Print out the entire listing verbatim.

━━━━━━

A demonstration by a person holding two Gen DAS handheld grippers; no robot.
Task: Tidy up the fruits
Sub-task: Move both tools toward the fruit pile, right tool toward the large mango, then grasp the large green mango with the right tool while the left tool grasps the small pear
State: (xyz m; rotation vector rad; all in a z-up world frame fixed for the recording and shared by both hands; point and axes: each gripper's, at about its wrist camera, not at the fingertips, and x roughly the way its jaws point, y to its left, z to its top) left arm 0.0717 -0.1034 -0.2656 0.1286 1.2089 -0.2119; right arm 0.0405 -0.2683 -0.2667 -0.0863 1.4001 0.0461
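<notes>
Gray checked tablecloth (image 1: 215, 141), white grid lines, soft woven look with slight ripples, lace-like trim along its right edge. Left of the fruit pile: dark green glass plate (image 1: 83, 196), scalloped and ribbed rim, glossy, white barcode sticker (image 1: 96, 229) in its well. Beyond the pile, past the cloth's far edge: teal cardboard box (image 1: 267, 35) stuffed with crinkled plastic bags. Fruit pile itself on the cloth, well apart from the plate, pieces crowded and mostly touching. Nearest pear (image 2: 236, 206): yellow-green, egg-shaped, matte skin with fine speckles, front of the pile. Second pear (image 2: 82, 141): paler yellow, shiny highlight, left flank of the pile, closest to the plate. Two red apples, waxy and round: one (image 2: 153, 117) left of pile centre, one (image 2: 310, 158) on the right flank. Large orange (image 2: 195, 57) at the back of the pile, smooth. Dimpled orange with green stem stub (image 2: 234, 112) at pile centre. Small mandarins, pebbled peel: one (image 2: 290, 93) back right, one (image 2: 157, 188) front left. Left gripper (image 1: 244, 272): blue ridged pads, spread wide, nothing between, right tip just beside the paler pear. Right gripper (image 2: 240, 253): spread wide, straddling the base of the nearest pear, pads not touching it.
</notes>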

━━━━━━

Solved exercise:
A demonstration by a person holding two Gen DAS handheld grippers; no robot.
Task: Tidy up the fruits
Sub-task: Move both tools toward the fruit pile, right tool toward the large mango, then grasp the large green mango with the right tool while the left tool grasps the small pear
State: (xyz m; rotation vector rad; all in a z-up world frame fixed for the recording and shared by both hands; point and axes: each gripper's, at about its wrist camera, not at the fingertips, and x roughly the way its jaws point, y to its left, z to its top) left arm 0.0717 -0.1034 -0.2656 0.1286 1.2089 -0.2119; right arm 0.0405 -0.2683 -0.2667 -0.0863 1.4001 0.0461
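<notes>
Gray checked tablecloth (image 1: 215, 141), white grid lines, soft woven look with slight ripples, lace-like trim along its right edge. Left of the fruit pile: dark green glass plate (image 1: 83, 196), scalloped and ribbed rim, glossy, white barcode sticker (image 1: 96, 229) in its well. Beyond the pile, past the cloth's far edge: teal cardboard box (image 1: 267, 35) stuffed with crinkled plastic bags. Fruit pile itself on the cloth, well apart from the plate, pieces crowded and mostly touching. Nearest pear (image 2: 236, 206): yellow-green, egg-shaped, matte skin with fine speckles, front of the pile. Second pear (image 2: 82, 141): paler yellow, shiny highlight, left flank of the pile, closest to the plate. Two red apples, waxy and round: one (image 2: 153, 117) left of pile centre, one (image 2: 310, 158) on the right flank. Large orange (image 2: 195, 57) at the back of the pile, smooth. Dimpled orange with green stem stub (image 2: 234, 112) at pile centre. Small mandarins, pebbled peel: one (image 2: 290, 93) back right, one (image 2: 157, 188) front left. Left gripper (image 1: 244, 272): blue ridged pads, spread wide, nothing between, right tip just beside the paler pear. Right gripper (image 2: 240, 253): spread wide, straddling the base of the nearest pear, pads not touching it.
</notes>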

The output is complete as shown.